The more surprising declaration of the day came from the Democratic party's rising young star.
Freshman Illinois Sen. Barak Obama has graced magazine covers including Time, Newsweek and Men's Vogue.
His comments to NBC's Tim Russert on "Meet the Press" are sure to keep him in the media spotlight for some time to come. Asked whether it's fair to say he's thinking about running for president in 2008, Obama said, "It's fair, yeah."
When Russert continued, "So it sounds as if the door has opened a bit," Obama admitted, "A bit."
John Kerry is thinking about a second White House run. He may lack Obama's flash, but on ABC News' "This Week with George Stephanopoulos," he said he welcomes the competition.
"If he thinks he's ready to run for president and wants to run, and I've made a decision … then we'll go out and have a great contest," Kerry said.

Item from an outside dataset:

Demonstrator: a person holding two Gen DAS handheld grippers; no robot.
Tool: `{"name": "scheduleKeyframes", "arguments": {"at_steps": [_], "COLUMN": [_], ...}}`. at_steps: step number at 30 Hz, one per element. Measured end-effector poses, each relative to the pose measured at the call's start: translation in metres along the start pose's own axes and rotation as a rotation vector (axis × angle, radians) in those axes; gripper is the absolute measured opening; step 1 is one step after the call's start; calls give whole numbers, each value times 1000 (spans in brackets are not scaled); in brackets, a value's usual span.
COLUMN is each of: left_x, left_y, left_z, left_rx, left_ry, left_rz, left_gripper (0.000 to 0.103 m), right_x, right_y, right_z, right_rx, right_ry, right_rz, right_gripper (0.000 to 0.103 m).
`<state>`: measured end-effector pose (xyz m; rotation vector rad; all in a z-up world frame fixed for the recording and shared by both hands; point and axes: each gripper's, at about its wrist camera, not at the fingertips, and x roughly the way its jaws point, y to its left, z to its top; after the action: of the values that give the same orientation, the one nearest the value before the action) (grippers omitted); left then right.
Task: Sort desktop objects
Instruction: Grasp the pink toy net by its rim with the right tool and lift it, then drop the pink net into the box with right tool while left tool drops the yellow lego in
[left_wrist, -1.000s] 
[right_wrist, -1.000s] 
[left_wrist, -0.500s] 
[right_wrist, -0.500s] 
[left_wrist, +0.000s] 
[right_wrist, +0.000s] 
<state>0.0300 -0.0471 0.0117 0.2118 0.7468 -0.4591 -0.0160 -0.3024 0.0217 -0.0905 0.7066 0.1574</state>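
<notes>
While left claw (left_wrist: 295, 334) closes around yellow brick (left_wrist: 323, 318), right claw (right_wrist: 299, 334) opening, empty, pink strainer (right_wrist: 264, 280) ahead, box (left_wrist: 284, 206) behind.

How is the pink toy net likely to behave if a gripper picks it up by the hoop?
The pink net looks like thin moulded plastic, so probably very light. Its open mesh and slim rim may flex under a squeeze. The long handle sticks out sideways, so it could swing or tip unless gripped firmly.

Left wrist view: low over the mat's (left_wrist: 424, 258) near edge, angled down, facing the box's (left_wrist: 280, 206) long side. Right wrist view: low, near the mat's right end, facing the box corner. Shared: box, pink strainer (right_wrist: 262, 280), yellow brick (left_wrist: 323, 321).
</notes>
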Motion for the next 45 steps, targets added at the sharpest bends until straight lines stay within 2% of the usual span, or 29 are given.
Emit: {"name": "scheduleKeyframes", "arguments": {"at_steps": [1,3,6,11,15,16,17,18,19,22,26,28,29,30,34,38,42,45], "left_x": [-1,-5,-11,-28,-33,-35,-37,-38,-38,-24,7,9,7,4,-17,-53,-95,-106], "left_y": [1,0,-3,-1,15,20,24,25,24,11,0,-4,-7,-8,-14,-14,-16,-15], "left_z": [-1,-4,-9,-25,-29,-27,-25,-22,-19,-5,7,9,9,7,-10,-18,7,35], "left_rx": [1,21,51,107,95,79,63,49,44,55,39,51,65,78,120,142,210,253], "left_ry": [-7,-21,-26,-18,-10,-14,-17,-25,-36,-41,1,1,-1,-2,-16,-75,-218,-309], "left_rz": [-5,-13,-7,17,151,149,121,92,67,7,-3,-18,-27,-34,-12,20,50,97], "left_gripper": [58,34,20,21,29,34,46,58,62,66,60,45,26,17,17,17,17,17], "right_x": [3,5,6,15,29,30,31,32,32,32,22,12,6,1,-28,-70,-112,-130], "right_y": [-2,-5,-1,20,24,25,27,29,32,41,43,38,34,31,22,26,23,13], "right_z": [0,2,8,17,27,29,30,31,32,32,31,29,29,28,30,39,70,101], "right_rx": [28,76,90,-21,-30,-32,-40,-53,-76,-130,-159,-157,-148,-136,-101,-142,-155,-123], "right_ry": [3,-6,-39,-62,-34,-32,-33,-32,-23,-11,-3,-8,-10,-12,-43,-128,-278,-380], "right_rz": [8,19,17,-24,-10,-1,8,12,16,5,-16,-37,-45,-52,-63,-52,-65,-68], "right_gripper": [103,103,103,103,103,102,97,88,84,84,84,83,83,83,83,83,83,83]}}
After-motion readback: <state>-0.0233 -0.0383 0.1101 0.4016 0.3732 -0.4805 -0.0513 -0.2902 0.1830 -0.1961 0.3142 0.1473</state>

With or without Kerry as a contender, an Obama candidacy could be a powerful force.
"A lot of other candidates are going to be pushed to the side in media attention, money and political support if you have two titans -- Hillary Clinton and Barak Obama -- running for president," said Mark Halperin, ABC News political director and co-author of "The Way to Win: Taking the White House in 2008."
The road to the White House begins in the early caucus and primary states -- Iowa and New Hampshire. Obama made his first visit to Iowa last month. Hillary Clinton hasn't made the trip, but another politician named Clinton has -- her husband, former President Bill Clinton.
Democrats aren't the only ones heading to the state. Republican Mitt Romney, governor of Massachusetts, has been to Iowa nine times as he chases the early GOP front-runner, Arizona Sen. John McCain.
"Mitt Romney is going around the country," Halperin said, "and implicitly saying if you have doubts about John McCain … if you're looking for another horse to bet on not named McCain, I'm your guy, and he's having some success."
A Clinton-Obama race would pit a former first lady and veteran of the public scene against a newcomer who's publicity has been virtually all positive. But even Obama himself admits, that's something that would change the minute he became a candidate.